The FDA has approved at least three α-MSH-pathway drugs: Scenesse (afamelanotide, 2019) for erythropoietic protoporphyria, Imcivree (setmelanotide, 2020 and expanded since) for rare monogenic and acquired hypothalamic obesity, and Vyleesi (bremelanotide, 2019) for premenopausal HSDD. What the FDA has warned against is unapproved cosmetic-tanning use of research-chemical Melanotan I and II sold outside approved supply chains — not melanocortin pharmacology as such.

Myth

KPV is unrelated to alpha-MSH.

Reality

KPV is literally the C-terminal tripeptide of α-MSH (residues 11-13: Lys-Pro-Val).

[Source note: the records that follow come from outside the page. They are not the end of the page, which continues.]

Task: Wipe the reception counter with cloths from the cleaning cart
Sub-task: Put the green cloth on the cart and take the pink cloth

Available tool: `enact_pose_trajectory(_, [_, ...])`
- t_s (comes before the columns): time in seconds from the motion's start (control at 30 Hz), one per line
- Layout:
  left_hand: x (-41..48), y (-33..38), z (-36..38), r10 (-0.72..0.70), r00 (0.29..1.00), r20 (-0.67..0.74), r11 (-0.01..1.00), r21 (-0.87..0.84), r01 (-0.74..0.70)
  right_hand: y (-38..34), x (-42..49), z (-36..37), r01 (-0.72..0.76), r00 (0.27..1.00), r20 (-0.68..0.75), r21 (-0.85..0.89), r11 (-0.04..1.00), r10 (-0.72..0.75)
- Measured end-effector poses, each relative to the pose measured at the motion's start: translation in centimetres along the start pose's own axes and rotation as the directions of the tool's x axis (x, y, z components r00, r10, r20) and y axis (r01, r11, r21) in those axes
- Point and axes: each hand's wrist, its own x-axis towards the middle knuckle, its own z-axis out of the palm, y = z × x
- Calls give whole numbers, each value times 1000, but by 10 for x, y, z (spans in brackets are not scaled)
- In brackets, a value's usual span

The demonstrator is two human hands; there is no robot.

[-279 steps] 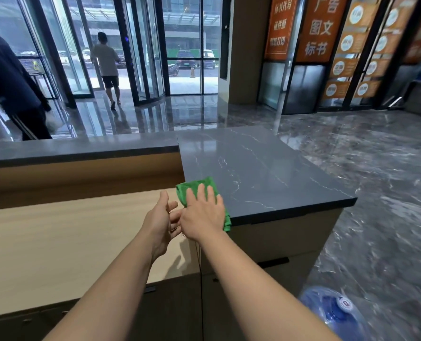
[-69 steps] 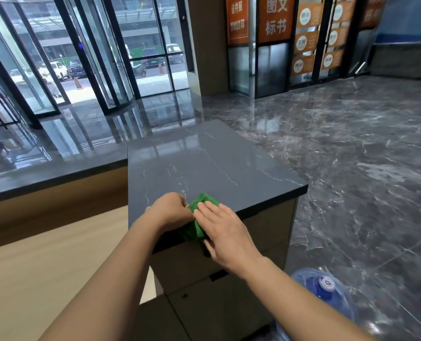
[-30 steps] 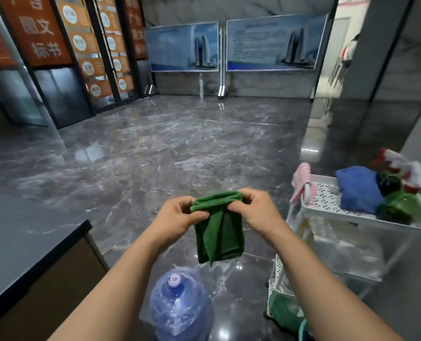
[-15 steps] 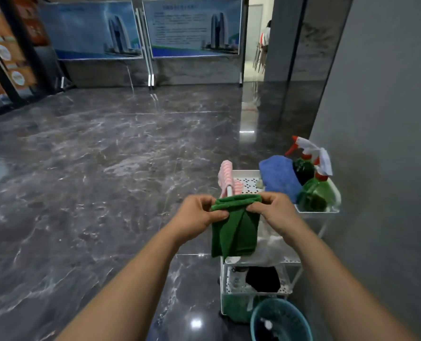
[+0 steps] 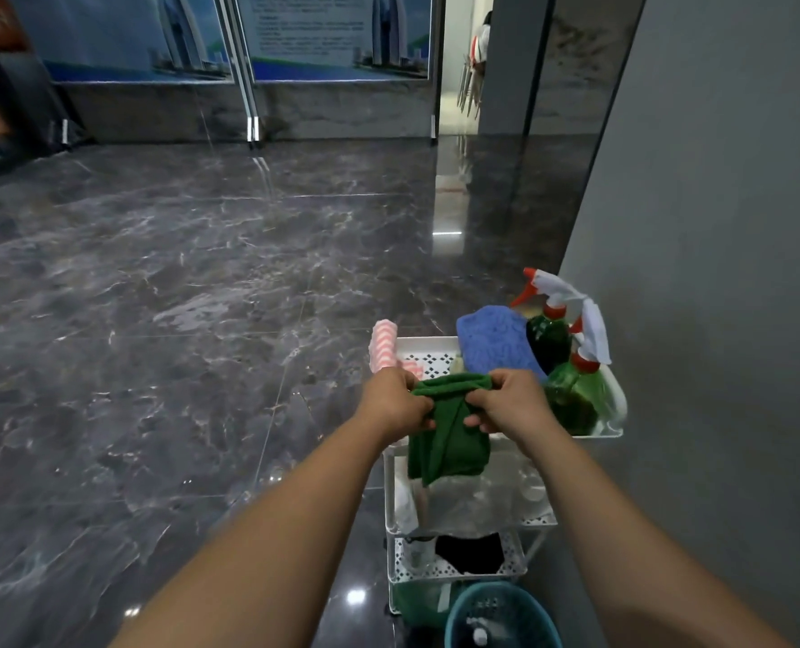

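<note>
While both outstretched, left hand (image 5: 395, 402), right hand (image 5: 510, 404) pinching green cloth (image 5: 449, 441)

- The room is dim and grey.
- Bright light comes from the doorway (image 5: 458, 63) at the top.
- The shiny floor (image 5: 154, 320) shows white glare spots.
- Lines bend near the edges.
- The picture is a little soft.

i see: glossy dark marble floor (image 5: 164, 320); plain grey wall (image 5: 716, 226) at right; two skyline posters (image 5: 201, 35) ahead; lit doorway (image 5: 458, 63).
</note>
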Motion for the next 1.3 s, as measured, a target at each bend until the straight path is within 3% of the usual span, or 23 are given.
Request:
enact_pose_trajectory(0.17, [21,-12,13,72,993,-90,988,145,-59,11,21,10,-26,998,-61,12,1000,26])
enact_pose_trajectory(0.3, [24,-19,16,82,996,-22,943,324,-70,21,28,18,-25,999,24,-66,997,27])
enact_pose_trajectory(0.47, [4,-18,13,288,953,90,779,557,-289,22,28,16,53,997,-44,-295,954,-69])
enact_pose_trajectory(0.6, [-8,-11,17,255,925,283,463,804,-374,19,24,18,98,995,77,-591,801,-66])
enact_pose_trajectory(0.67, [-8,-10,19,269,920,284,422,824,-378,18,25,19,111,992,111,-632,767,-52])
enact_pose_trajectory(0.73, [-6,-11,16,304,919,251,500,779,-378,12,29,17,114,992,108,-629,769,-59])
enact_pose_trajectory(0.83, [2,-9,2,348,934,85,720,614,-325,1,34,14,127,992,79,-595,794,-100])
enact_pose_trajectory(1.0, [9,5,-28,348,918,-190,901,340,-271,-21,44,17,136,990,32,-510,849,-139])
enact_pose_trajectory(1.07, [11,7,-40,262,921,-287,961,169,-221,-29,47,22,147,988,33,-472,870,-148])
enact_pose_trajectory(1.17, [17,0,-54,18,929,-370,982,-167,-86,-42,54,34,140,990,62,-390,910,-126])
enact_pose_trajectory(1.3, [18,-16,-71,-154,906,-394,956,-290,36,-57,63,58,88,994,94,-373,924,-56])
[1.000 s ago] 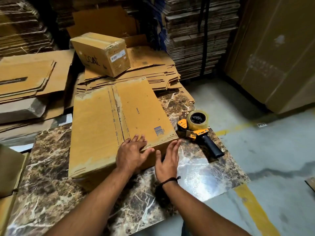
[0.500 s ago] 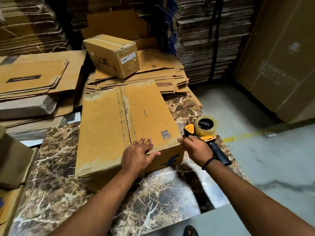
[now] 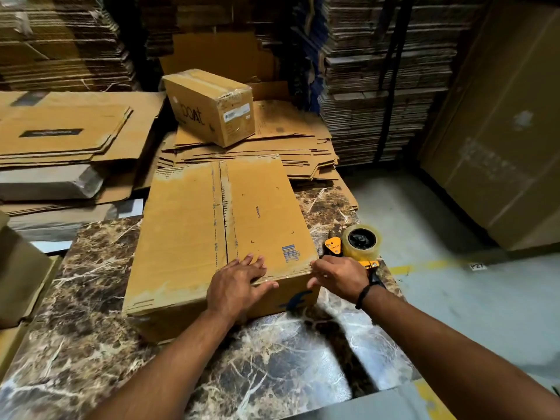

It was identified by Lipton, Catania, and colleagues in the late 1980s and 1990s as the minimal α-MSH fragment retaining anti-inflammatory activity without melanocortin-receptor agonism — its mechanism is intracellular NF-κB suppression rather than MC1R-MC5R signaling. KPV is a direct structural and functional descendant of α-MSH, not an independent molecule.

Myth

Alpha-MSH and ACTH are basically the same hormone because they come from the same precursor.

Reality

They share POMC origin but are different peptides with different receptor selectivity and different physiological roles. α-MSH is acetylated and amidated, binds MC1R/MC3R/MC4R/MC5R, and is primarily produced in pars intermedia, hypothalamus, and peripheral tissues. ACTH is a longer (39 aa) unmodified peptide, binds MC2R (the adrenal ACTH receptor), and is produced primarily in pituitary corticotrophs to drive cortisol release. α-MSH does not meaningfully activate MC2R and does not drive adrenal cortisol secretion.

Published Research

20 studies

Alpha-melanocyte stimulating hormone (α-MSH): biology, clinical relevance and implication in melanoma (2023 Journal of Translational Medicine review)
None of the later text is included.